She told Mrs. Van Damme about it when she did. Her old dog Julius had died several years before and had been replaced with a white female Pekingese named Maude. Mrs. Van Damme emphatically approved of Heloise’s idea of going to hotel school since it was what she loved. Her grandson Clayton was at Yale and wanted to study photography eventually, which Heloise knew from talking to him that summer, and his grandmother was encouraging him to pursue his dream too. She said that in the end it was all one had, and turning those dreams into reality was the only worthwhile path. Heloise liked hearing from Clayton but hadn’t seen him for several months. She had been too busy since the summer, and he was enjoying his freshman year in college and seldom came to New York. But he called Heloise from time to time and said he liked Yale but was thinking of transfering to Brown, where he could study photography.
The elderly doyenne seemed to be failing in the past year. Heloise worried about her and always promised herself she’d visit her more often, but she was particularly busy with school-related activities, and it was her last year at home, if she got into the hotel school in Lausanne, as she hoped.
Over Thanksgiving Mrs. Van Damme got ill. She caught a nasty cold that turned into bronchitis, and to pneumonia after that. Hugues stopped in to check on her daily. And Heloise came in to see her religiously every day after school, and brought her little vases of flowers that Jan made for her. Her son came to visit her from Boston, and after consultation with her doctor, they put her in the hospital. She left the hotel by ambulance. And Heloise kissed her goodbye and promised to take care of her dog. Hugues and Heloise visited her and brought her a big bouquet of flowers. But Mrs. Van Damme seemed less and less interested as the days went by, and a week before Christmas, she quietly slipped away in the night. She was eighty-nine years old and the only grandmother figure that Heloise had ever had. All her real grandparents had died before she was born. And she mourned the loss of the elderly lady who had been kind to her all her life. And she was grateful when her son allowed her to keep Maude.

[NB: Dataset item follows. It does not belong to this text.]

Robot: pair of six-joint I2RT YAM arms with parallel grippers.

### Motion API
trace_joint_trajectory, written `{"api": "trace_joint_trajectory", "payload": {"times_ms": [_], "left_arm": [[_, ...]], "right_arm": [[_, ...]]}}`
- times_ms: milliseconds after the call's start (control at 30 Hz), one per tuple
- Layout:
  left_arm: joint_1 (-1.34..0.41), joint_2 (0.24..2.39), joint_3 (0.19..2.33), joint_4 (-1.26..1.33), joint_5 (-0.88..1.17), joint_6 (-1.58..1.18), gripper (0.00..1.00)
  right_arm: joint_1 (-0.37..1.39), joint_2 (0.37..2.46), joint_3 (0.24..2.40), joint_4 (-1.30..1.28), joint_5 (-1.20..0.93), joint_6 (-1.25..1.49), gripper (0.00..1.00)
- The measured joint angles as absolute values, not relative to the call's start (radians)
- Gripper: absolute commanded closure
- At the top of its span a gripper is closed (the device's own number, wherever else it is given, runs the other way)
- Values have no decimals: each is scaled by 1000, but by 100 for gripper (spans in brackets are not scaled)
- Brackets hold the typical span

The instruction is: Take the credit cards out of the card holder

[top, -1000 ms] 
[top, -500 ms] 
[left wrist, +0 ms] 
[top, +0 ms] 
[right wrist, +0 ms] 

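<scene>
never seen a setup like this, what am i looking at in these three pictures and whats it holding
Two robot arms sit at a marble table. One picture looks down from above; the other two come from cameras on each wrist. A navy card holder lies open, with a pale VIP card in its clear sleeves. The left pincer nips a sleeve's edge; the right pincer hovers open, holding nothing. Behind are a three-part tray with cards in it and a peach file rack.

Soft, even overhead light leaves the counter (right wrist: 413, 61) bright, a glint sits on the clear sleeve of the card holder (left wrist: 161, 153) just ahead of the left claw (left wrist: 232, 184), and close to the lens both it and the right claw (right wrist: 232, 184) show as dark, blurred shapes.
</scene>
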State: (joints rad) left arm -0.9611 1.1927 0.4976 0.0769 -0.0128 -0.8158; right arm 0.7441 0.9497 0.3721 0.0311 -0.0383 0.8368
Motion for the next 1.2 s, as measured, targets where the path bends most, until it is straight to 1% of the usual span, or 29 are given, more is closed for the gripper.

They went to her funeral at St. Thomas, and many of the hotel employees attended as well. Hugues asked Jennifer to arrange for a van to get them all there, there were so many. Even Mike the engineer went, wearing a dark suit. So did Ernesta, Bruce, Jan, several of the maids, an elevator man, two bellmen, Jennifer, Heloise, and Hugues.
Heloise saw Clayton there with his parents, but they barely had time to say hello as they left the church. He looked as bereft as she felt. And living in the same hotel with her, Heloise had had the chance to see her more often, and perhaps know her better, than her own grandson, who didn’t see her often and rarely came to New York. It was a somber day for Hugues and Heloise, and put a damper on Christmas for them.
It was a busy season at the hotel, and Heloise had already tried to implement some of the things she had seen in Paris. Jan was trying to do their flowers for the lobby now like Jeff Leatham at the Georges V, from photographs Heloise had taken there. And she had added many things to their brunch menu that she had noticed at the Ritz. People were already commenting on how spectacular the flowers were, and how great the brunch. Hugues was proud of her and she was pleased. And she was applying what she had learned in Bordeaux to the wines she selected from their cellars. And as soon as she’d gotten back after the summer, she went back to work organizing their donations to the food bank, and working downtown at the soup kitchen and family shelter once or twice a week. Hugues was very impressed.
But the high point for Heloise came in January, when the Ecole Hoteliere de Lausanne accepted her for the fall. She hadn’t applied to a single other college. And she was ecstatic when she got their letter. It was exactly what she wanted, and it was her dream. She called all her friends at school to tell them, none of whom knew what colleges they were going to yet and wouldn’t know till March. She was all set.
The months after that flew by, with the usual activities at the hotel, important guests, VIPs, foreign dignitaries, famous movie stars, and politicians. Her father narrowly averted a strike by the kitchen staff. Some employees quit or retired, and new ones were added. She rarely had time to stop and peek in at the wedding receptions. And she spent every weekend working at the front desk, for experience and practice. And everything he saw her do had a bittersweet quality for Hugues, knowing that she was leaving in a few months, even if it was only for a year or two. He was hoping that she would do her year of internship for her degree at their hotel, but Heloise wasn’t sure. She was thinking of trying her wings at another hotel, possibly in Europe, before she came back to the Vendome for good.